▶ Work required:
Set down, word for word, every line of the listing below, starting with the one that contains "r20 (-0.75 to" and ending with the final line. Include nothing else.

= Beginning of Section =

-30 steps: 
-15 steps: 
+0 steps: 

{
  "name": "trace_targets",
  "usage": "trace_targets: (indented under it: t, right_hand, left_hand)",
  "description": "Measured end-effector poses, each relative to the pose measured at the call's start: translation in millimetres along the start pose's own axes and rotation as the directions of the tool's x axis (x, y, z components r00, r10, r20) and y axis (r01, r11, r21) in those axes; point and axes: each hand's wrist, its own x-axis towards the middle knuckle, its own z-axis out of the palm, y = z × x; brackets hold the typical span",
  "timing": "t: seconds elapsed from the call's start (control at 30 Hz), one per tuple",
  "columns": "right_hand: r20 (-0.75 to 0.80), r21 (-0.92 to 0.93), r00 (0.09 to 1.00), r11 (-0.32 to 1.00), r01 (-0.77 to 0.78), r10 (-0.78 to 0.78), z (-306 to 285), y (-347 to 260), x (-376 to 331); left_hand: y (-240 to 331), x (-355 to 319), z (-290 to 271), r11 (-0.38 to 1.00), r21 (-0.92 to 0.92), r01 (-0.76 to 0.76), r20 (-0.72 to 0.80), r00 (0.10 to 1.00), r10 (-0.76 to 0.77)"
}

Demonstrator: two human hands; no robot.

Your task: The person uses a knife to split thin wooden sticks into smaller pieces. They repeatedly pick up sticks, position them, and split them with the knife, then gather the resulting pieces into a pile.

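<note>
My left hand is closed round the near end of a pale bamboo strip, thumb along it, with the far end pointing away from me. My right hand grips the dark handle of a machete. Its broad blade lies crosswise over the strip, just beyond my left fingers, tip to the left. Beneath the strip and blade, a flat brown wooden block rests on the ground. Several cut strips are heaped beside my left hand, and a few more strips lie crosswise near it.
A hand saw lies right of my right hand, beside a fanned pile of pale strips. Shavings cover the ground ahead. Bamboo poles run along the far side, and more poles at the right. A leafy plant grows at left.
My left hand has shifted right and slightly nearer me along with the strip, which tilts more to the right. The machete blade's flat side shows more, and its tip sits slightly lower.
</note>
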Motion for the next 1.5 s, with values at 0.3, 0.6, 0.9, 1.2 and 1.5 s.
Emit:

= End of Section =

▶ Result of this exercise:
  "columns": "right_hand: r20 (-0.75 to 0.80), r21 (-0.92 to 0.93), r00 (0.09 to 1.00), r11 (-0.32 to 1.00), r01 (-0.77 to 0.78), r10 (-0.78 to 0.78), z (-306 to 285), y (-347 to 260), x (-376 to 331); left_hand: y (-240 to 331), x (-355 to 319), z (-290 to 271), r11 (-0.38 to 1.00), r21 (-0.92 to 0.92), r01 (-0.76 to 0.76), r20 (-0.72 to 0.80), r00 (0.10 to 1.00), r10 (-0.76 to 0.77)"
}

Demonstrator: two human hands; no robot.

Your task: The person uses a knife to split thin wooden sticks into smaller pieces. They repeatedly pick up sticks, position them, and split them with the knife, then gather the resulting pieces into a pile.

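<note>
My left hand is closed round the near end of a pale bamboo strip, thumb along it, with the far end pointing away from me. My right hand grips the dark handle of a machete. Its broad blade lies crosswise over the strip, just beyond my left fingers, tip to the left. Beneath the strip and blade, a flat brown wooden block rests on the ground. Several cut strips are heaped beside my left hand, and a few more strips lie crosswise near it.
A hand saw lies right of my right hand, beside a fanned pile of pale strips. Shavings cover the ground ahead. Bamboo poles run along the far side, and more poles at the right. A leafy plant grows at left.
My left hand has shifted right and slightly nearer me along with the strip, which tilts more to the right. The machete blade's flat side shows more, and its tip sits slightly lower.
</note>
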Motion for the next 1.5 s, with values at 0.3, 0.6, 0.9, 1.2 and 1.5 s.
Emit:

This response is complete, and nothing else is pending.